Magazine article The Times Higher Education Supplement : THE

Disruption Fears Halt LSE Event on How Benefits 'Warp' Claimants

Magazine article The Times Higher Education Supplement : THE

Disruption Fears Halt LSE Event on How Benefits 'Warp' Claimants

Article excerpt

Talk by controversial researcher postponed after 'negative social media activity'. Jack Grove writes

A controversial talk on how state benefits can "warp" the personalities of the unemployed has been postponed until further notice over concerns that left-wing activists were threatening to disrupt it.

Adam Perkins, lecturer in the neurobiology of personality at King's College London, was due to speak on 9 February in the latest of a series of events at the London School of Economics on the welfare state until it was called off with just a few days' notice.

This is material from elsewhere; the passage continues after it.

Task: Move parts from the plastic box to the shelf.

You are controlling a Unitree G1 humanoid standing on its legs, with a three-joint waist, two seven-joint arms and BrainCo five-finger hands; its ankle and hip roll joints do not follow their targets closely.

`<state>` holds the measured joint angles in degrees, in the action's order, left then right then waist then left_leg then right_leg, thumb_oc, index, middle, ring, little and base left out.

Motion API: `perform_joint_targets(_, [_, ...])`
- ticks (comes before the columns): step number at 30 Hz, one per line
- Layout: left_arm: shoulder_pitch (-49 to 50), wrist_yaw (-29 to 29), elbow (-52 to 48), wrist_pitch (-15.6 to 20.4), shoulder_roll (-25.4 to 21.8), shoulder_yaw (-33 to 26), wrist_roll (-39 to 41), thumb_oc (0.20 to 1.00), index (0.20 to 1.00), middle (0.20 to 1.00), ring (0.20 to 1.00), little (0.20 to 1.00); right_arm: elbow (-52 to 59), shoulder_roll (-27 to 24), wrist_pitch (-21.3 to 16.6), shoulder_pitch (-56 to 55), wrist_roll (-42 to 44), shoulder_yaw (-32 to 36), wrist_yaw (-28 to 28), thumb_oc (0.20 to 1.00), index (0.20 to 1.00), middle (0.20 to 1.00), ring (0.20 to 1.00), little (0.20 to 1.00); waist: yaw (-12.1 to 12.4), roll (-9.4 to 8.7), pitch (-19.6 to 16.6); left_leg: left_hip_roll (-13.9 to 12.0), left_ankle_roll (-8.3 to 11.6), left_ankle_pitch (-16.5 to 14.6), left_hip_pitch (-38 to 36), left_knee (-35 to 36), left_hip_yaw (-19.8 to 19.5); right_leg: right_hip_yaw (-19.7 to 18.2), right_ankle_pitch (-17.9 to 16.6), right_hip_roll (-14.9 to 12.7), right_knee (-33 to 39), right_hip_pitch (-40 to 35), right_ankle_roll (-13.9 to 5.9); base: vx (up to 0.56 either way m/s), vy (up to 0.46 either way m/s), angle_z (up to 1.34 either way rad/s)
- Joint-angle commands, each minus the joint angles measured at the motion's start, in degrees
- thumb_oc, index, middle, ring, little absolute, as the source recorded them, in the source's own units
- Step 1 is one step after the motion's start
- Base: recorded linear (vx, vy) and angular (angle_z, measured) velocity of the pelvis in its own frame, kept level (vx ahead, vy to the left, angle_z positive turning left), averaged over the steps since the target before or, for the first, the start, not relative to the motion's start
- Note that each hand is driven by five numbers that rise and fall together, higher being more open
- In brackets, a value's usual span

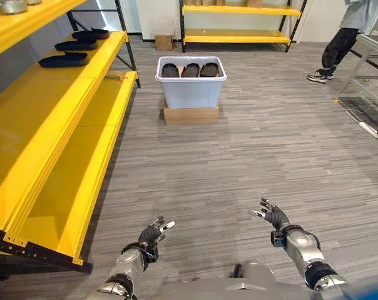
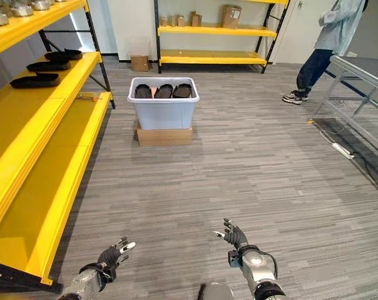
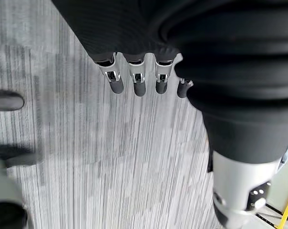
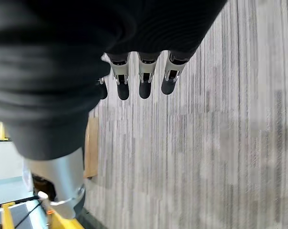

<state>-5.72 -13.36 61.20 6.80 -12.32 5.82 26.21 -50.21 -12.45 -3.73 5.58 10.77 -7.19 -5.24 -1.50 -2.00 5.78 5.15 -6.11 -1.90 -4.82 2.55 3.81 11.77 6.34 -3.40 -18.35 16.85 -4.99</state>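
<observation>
Big yellow shelf (image 1: 64, 119) along the left, with flat black parts (image 1: 64, 60) lying on it. Farther off, a pale plastic box (image 1: 190, 87) on a cardboard box (image 1: 190, 115), three more dark parts (image 1: 190, 70) side by side inside. Down low, left hand (image 1: 155, 232) and right hand (image 1: 273, 215), both empty over the floor, fingers straight and spread.

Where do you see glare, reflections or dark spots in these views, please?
Left eye view: the yellow shelf carries a pale sheen across its middle level; the parts in the box read as dark shapes against its pale wall. Right eye view: a bright glow sits behind the shelf's far post. Left wrist view: small highlights glint on the silver of the left robot hand.
</observation>
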Motion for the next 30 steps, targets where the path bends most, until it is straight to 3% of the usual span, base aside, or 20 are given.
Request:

Listings for the event state that the postponement was the result of "unforeseen circumstances", but the LSE confirmed to Times Higher Education that its organisers took the action because they were "aware of some negative social media activity" related to the talk.

Dr Perkins' research has been criticised for stigmatising the long-term unemployed, having stated that "individuals with aggressive, rule-breaking and antisocial personality characteristics are over-represented among welfare claimants".

His new book, The Welfare Trait, which states his belief that habitual welfare claimants can pass these characteristics on to their children, has also been criticised, with one internet commenter calling this view a "modern PC version of genocide".